WHAT YOU NEED TO DO:
What lines below include the string "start"? Pick them out and copy them.

--- EXTRACTED INFORMATION Enclosed Below ---

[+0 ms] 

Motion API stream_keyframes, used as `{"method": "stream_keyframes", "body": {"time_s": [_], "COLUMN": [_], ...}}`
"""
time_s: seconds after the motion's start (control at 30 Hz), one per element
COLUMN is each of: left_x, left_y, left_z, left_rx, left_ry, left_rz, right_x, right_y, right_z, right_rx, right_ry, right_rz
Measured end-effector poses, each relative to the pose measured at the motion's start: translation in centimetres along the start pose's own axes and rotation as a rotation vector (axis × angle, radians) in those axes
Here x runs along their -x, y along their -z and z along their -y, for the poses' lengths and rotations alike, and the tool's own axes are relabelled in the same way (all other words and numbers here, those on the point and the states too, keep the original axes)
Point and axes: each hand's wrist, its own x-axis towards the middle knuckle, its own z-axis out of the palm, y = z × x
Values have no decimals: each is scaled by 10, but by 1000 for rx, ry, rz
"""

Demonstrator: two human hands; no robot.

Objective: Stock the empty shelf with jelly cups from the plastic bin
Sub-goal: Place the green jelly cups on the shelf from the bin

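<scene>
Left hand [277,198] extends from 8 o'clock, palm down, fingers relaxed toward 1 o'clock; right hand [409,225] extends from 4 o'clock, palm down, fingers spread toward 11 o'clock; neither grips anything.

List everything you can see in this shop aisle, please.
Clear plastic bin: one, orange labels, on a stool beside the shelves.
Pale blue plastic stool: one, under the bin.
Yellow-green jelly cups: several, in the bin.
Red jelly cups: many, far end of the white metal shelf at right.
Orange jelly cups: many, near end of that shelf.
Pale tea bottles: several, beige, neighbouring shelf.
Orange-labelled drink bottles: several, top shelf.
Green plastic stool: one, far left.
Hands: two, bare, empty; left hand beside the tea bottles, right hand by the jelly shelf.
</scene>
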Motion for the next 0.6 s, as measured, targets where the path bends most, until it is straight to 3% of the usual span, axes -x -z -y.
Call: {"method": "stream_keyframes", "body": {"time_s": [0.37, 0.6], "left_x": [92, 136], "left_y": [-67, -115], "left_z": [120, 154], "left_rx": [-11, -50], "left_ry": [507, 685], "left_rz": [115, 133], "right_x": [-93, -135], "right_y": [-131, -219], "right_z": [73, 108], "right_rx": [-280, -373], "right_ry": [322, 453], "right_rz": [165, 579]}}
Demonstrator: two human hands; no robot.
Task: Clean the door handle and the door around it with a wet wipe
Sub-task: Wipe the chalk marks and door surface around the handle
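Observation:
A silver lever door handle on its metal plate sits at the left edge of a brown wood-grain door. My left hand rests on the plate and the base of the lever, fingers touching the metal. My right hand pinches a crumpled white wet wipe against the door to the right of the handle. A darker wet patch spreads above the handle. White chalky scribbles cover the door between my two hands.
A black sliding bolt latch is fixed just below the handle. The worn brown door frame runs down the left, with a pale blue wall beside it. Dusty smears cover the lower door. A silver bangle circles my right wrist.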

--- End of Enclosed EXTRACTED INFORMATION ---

WRITTEN RESPONSE:
time_s: seconds after the motion's start (control at 30 Hz), one per element
Measured end-effector poses, each relative to the pose measured at the motion's start: translation in centimetres along the start pose's own axes and rotation as a rotation vector (axis × angle, radians) in those axes

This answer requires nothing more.